Let's start with a complete quick example, leaving detailed explanations
to the following sections.

**Import**: First we import nbconvert and the :class:`ExecutePreprocessor`
class::

    import nbformat
    from nbconvert.preprocessors import ExecutePreprocessor

**Load**: Assuming that ``notebook_filename`` contains the path of a notebook,
we can load it with::

    with open(notebook_filename) as f:
        nb = nbformat.read(f, as_version=4)

**Configure**: Next, we configure the notebook execution mode::

    ep = ExecutePreprocessor(timeout=600, kernel_name='python3')

We specified two (optional) arguments ``timeout`` and ``kernel_name``, which
define respectively the cell execution timeout and the execution kernel.

    The option to specify **kernel_name** is new in nbconvert 4.2.
    When not specified or when using nbconvert <4.2,
    the default Python kernel is chosen.

**Execute/Run (preprocess)**: To actually run the notebook we call the method
``preprocess``::

    ep.preprocess(nb, {'metadata': {'path': 'notebooks/'}})

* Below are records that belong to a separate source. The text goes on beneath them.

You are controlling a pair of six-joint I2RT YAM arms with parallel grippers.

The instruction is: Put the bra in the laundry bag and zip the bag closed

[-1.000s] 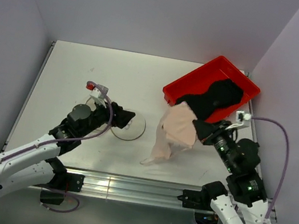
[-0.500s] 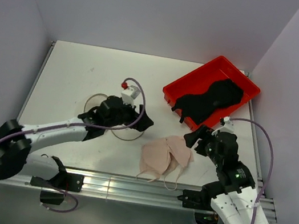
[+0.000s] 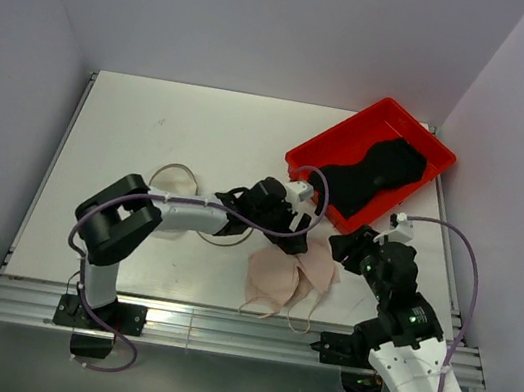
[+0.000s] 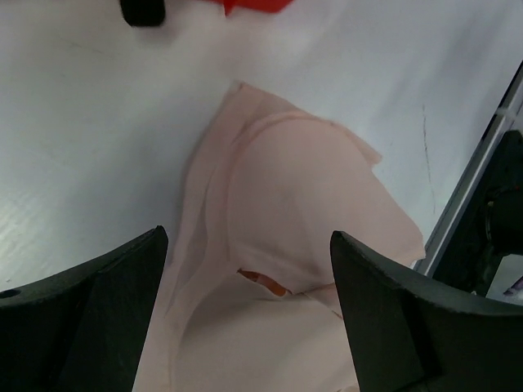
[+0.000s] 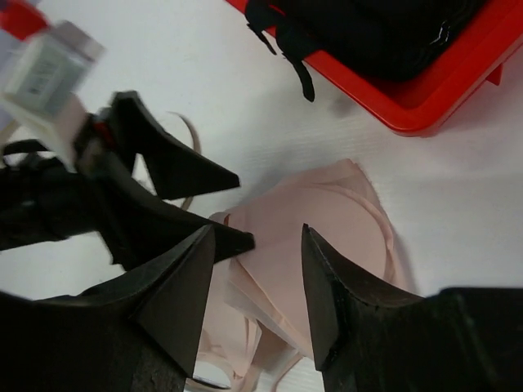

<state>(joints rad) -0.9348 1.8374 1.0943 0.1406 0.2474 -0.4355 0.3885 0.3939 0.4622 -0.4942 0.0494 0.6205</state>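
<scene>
- Right gripper [image 5: 257, 233] sits at the near right of the table [image 3: 123, 121], its jaws partly spread and holding nothing. Through the gap, its own camera looks down on pink fabric lying on the tabletop below.
- Nearest the front edge lies the bra [image 3: 291, 274], pale pink and rumpled, its cups folded one over the other. It rests on the bare white tabletop, a little right of centre and outside the bag.
- Just beyond the bra, the left gripper [image 4: 248, 237] hangs over the bra's far edge with its jaws spread wide and nothing between them. Its two black fingers [image 4: 90, 318] frame one cup from above. Whether they touch the cloth cannot be told.
- From the right wrist view, those same fingers point in from the left, close beside the right gripper's own.
- The left forearm [image 3: 182, 215], white with a purple cable looped over it, lies across the middle of the table from left to right.
- Left of centre, just beyond that forearm, is the laundry bag [image 3: 174, 181], a round see-through shape with a thin tan rim. It lies low on the table, well apart from the bra. Whether its zip is open cannot be made out.
- At the far right stands the red tray [image 3: 417, 132], set at an angle to the table's edges, with a black garment [image 3: 373, 170] lying along it. A black strap [image 5: 296, 69] hangs over its near-left rim toward the table.
</scene>
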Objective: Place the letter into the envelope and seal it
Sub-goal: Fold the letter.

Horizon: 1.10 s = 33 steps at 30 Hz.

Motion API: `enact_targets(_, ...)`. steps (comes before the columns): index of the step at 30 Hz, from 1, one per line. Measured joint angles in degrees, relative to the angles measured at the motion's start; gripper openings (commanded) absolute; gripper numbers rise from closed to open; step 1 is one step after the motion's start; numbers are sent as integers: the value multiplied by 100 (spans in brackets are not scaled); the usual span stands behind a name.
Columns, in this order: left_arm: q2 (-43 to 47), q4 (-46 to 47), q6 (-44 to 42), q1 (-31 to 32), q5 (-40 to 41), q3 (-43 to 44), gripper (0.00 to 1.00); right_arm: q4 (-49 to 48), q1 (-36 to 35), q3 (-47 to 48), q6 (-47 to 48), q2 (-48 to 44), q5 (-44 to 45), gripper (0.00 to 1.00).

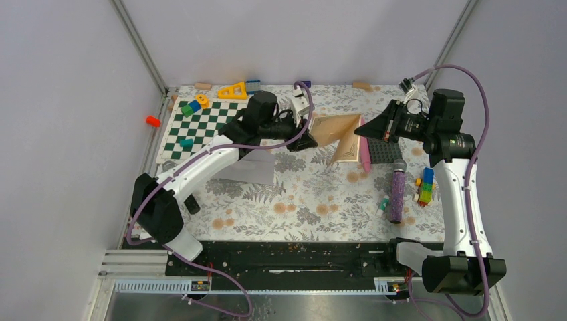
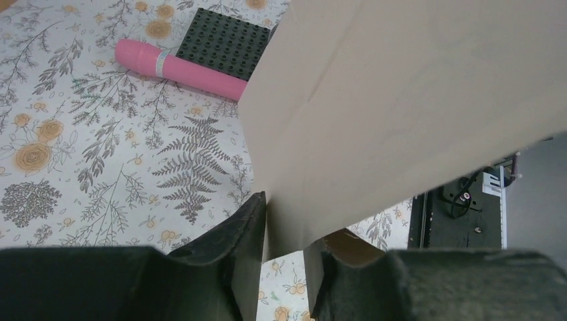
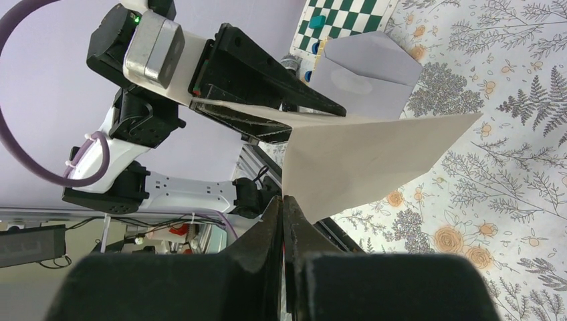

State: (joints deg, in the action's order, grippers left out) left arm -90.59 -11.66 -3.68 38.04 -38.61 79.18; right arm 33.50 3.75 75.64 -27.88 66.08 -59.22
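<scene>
The letter [image 1: 337, 130], a tan folded sheet, hangs in the air above the middle of the table. My right gripper [image 1: 361, 132] is shut on its right corner, and the right wrist view shows the fingers [image 3: 282, 200] pressed together on the paper [image 3: 361, 160]. My left gripper [image 1: 309, 137] straddles the opposite edge. In the left wrist view the sheet [image 2: 401, 100] lies against one finger of that gripper [image 2: 287, 224], with a gap to the other. The pale grey-lavender envelope [image 1: 251, 167] lies flat on the cloth under the left arm, its flap visible [image 3: 364, 73].
A pink cylinder [image 1: 366, 154] and a dark studded plate [image 1: 384, 150] lie below the letter. A purple roller [image 1: 397, 190] and stacked coloured blocks [image 1: 425, 186] sit at the right. A chessboard [image 1: 200, 127] with small blocks is at the back left.
</scene>
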Motion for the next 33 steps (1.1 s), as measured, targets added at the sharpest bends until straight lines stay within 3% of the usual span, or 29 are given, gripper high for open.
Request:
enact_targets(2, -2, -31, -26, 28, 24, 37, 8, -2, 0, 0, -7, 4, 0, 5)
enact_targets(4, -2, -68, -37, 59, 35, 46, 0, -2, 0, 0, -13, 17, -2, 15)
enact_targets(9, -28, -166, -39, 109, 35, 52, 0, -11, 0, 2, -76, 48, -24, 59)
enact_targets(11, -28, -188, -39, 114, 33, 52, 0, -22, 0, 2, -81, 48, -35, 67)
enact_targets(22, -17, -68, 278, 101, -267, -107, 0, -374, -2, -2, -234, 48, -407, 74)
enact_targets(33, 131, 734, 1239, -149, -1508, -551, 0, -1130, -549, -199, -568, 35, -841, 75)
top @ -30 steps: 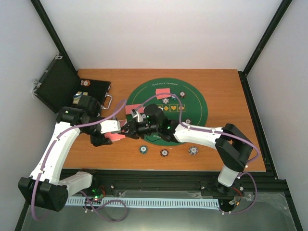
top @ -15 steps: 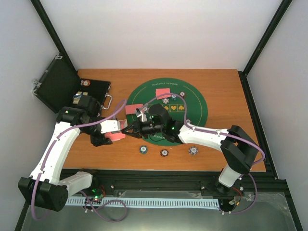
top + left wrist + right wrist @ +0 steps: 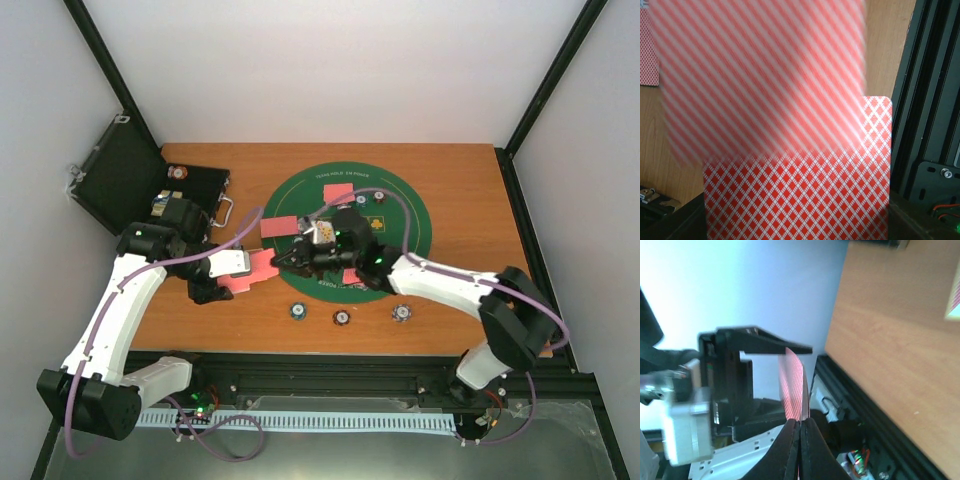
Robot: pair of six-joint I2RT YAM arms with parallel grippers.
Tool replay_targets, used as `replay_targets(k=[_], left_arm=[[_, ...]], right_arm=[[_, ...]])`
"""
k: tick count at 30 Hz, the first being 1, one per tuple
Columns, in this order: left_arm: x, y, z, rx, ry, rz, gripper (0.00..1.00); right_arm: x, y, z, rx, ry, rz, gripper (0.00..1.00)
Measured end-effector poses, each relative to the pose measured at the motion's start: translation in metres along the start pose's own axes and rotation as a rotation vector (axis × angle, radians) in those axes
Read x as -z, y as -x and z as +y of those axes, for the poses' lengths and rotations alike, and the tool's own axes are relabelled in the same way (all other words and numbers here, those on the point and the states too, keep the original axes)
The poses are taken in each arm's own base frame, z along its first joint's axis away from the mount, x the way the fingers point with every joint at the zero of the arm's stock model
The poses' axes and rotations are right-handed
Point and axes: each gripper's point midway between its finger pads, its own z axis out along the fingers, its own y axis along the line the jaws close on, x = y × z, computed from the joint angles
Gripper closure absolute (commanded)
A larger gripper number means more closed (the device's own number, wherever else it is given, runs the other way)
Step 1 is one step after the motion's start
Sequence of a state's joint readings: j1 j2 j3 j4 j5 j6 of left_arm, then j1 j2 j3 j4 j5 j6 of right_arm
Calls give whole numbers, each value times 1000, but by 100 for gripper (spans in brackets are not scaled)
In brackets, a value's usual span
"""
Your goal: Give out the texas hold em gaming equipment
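red-backed playing cards (image 3: pixel 256 270) are clamped in the closed left gripper (image 3: pixel 246 268), held above the surface (image 3: pixel 470 200) just off the left rim of the green felt mat (image 3: pixel 405 215). the right gripper (image 3: pixel 800 424) is closed as well, its fingers pinching the edge of one card (image 3: pixel 792 382) from that bunch, so the two grippers meet nose to nose at the same cards. in the left wrist view the cards fill almost the whole frame, a blurred one close up over a sharp one, and they hide that gripper's own fingers.

the right arm (image 3: pixel 440 280) lies across the lower left of the mat and covers part of it. one loose card (image 3: pixel 282 227) lies face down at the mat's left rim, and a second loose card (image 3: pixel 340 192) lies near its top. a pink patch under the right arm looks like a further card, but it is mostly hidden. a mat chip (image 3: pixel 379 196) sits near the top of the mat. three front chips (image 3: pixel 341 318) lie in a row on bare wood near the front edge.

the black case (image 3: pixel 120 185) stands open at the far left, its lid leaning back. a case chip (image 3: pixel 178 172) lies in its tray. other small pieces beside it are partly hidden by the left arm and cannot be told apart.
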State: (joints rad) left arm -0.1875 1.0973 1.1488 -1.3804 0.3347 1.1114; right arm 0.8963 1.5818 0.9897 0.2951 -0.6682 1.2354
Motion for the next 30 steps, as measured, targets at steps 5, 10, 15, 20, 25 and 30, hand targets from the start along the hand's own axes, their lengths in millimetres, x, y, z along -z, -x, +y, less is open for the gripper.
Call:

Hopefully, we will not get any errors during the notebook execution
(see the last section for error handling). Note that ``path`` specifies
in which folder to execute the notebook.

**Save**: Finally, save the resulting notebook with::

    with open('executed_notebook.ipynb', 'wt') as f:
        nbformat.write(nb, f)

That's all. Your executed notebook will be saved in the current folder
in the file ``executed_notebook.ipynb``.

Execution arguments (traitlets)
-------------------------------

The arguments passed to :class:`ExecutePreprocessor` are configuration options
called `traitlets <https://traitlets.readthedocs.io/en/stable>`_.
There are many cool things about traitlets. For example,
they enforce the input type, and they can be accessed/modified as
class attributes. Moreover, each traitlet is automatically exposed
as command-line options. For example, we can pass the timeout from the
command-line like this::

    jupyter nbconvert --ExecutePreprocessor.timeout=600 --to notebook --execute mynotebook.ipynb

Let's now discuss in more detail the two traitlets we used.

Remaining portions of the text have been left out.